In the way teenagers think, my mother simply answered, “She’s in the closet.”

“Why is she in the closet?”

All three looked up. My aunt Mariel, being the oldest at fifteen spoke with the wisdom of her age, “Don’t know.”

Bruce strode quickly to the hall closet and pulled at the knob. It didn’t budge. Eileen was holding it tight with both hands. Bruce asked her to please let him open the door and eventually she did. There she sat, arms crossed across her knees. She lifted her face toward him, it was streaked with the tracks of tears.

“Oh Bruce,” she sobbed, “I’m pregnant.”

He got down on his knees and held her. Eileen was 37. She already had three half grown children. It was all too much to bear.

So much for careful planning and the anticipatory abilities of Bruce and Eileen.

Chapter 18, The Big Shake

Cover Photo: No one in the family knows exactly what this photo means. It was taken the year she was married, likely on the ranch Eileen’s mother managed near Creston, California. Eileen is just 20. The antique table, doilies, tea set and the little rug set the stage. She is dressed in a style soon to be gone. She wrote on the back “An old lady.” She’s using her maiden name so she’s not yet married. Maybe he’s worried that people will call her a spinster. It’s a mystery but it captures the mood of this story. In the way of genetics both her granddaughter and great-grandaughter are dead ringers for her.

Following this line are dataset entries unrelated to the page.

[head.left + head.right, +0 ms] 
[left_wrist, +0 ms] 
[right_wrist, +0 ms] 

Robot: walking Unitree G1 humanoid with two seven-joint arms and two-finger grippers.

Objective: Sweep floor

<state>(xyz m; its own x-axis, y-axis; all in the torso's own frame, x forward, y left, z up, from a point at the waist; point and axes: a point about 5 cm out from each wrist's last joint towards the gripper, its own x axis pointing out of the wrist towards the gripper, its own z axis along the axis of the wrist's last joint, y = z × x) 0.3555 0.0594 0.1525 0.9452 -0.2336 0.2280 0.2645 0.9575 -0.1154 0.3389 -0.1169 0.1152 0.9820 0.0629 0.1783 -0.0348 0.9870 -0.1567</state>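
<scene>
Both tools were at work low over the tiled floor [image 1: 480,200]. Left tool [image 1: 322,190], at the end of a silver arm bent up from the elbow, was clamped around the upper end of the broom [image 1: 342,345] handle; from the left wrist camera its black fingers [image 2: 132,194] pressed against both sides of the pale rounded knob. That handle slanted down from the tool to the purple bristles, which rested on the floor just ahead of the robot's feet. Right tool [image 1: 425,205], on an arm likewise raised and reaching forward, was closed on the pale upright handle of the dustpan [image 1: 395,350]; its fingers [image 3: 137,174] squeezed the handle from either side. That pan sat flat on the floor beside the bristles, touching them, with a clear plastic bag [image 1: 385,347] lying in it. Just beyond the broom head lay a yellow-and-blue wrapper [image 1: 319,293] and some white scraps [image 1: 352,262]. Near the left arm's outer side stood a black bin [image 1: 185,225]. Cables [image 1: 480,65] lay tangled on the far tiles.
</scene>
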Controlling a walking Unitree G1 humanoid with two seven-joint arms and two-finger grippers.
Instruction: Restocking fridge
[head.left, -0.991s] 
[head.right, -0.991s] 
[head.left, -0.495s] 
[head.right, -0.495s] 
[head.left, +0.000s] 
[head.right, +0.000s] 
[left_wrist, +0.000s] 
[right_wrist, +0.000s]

They both have the same spirit and “the forge ahead no matter what genius.”

*The house on Western Avenue still exists.

**Bruce is just 34 but the toll on his body is already showing. The stance is that of a man who has back problems. The hands on the back of his hips and the slight arch are visible signs of a bad back that will plague him all the rest of his life. The blackened coveralls, soaked with oil and the unfiltered Chesterfield habit are going to have very serious consequences. Heavy labor is called back-breaking for good reason.